The site is driven by my home grown CMS "Ham" (an anagram of my initials).  It is driven by an xml configuration file and includes rollback, file and image uploads and allows you to relate one object class to another.  It runs on MySQL and BlueDragon.  Image uploads are resized using the native java AWT image library.

<cffunction name="scaleImage" access="private" output="false" returntype="boolean" description="Scales an image by a factor or to fit within a max width/max height or both with configurable quality settings">
    <cfargument name="inFile" type="string" required="true">
    <cfargument name="outFile" type="string" required="true">
    <cfargument name="scale" type="numeric" required="false" default="0">
    <cfargument name="intMaxWidth" type="numeric" required="false" default="0">
    <cfargument name="intMaxHeight" type="numeric" required="false" default="0">
    <cfargument name="quality" type="numeric" default="0.30" required="false">
    <cfscript>
        fs = createObject("java","java.io.FileInputStream").init(arguments.inFile);
        jpegCodec=createObject("java","com.sun.image.codec.jpeg.JPEGCodec");
        decoder = jpegCodec.createJPEGDecoder(fs);
        srcImg = decoder.decodeAsBufferedImage();
        fs.close();
        if (arguments.scale neq 0 OR (arguments.intMaxWidth eq 0 AND arguments.intMaxHeight eq 0)) {
            variables.scale = arguments.scale;
        } else {
            w=srcImg.getWidth();
            h=srcImg.getHeight();
            if (arguments.intMaxWidth neq 0 AND arguments.intMaxHeight eq 0) {
                variables.scale = arguments.intMaxWidth / w;
            } else if (arguments.intMaxWidth eq 0 AND arguments.intMaxHeight neq 0) {
                variables.scale = arguments.intMaxHeight / h;
            } else if (h lt w) {
                variables.scale = arguments.intMaxWidth /w;
            } else {
                variables.scale = arguments.intMaxHeight / h;
            }
        }
        </cfscript>
        <cfscript>
        af = createObject("java","java.awt.geom.AffineTransform").getScaleInstance(variables.scale, variables.scale);
        hints = createObject("java","java.util.HashMap").init();
        rh = createObject("java","java.awt.RenderingHints").init(hints);
        transform = createObject("java","java.awt.image.AffineTransformOp").init(af,rh);
        destImg = transform.createCompatibleDestImage(srcImg, srcImg.getColorModel());
        transform.filter(srcImg, destImg);
        out = createObject("java","java.io.FileOutputStream").init(outFile);
        encoder = jpegCodec.createJPEGEncoder(out, jpegCodec.getDefaultJPEGEncodeParam(destImg));
        par = encoder.getDefaultJPEGEncodeParam(destImg);
        par.setQuality(JavaCast("float",arguments.quality), true); // set jpeg quality to 30 percent
        encoder.setJPEGEncodeParam(par);
        encoder.encode(destImg);
        out.close();
        return true;
    </cfscript>

</cffunction>

I'll post a follow up to this to explain how I arrived at this code as this was my first experiment at leveraging Java objects within my applications and once you get it, the process is actually really straightforward.

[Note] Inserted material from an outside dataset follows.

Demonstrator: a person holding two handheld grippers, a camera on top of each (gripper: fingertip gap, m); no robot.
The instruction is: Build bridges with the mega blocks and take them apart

The site is configured with Google Analytics and we are tracking the goal that clients are submitting the contact form as the way to evaluate the performance of the content on the site and ad campaigns they are going to run.  Some areas are still a little rough but the client was willing to work on a "more content online is better than none while we wait for final sign off on every piece" basis.  There will be a few more design tweaks, plenty of content updates and the car and light duty AJAX driven part browser will be the last piece to launch.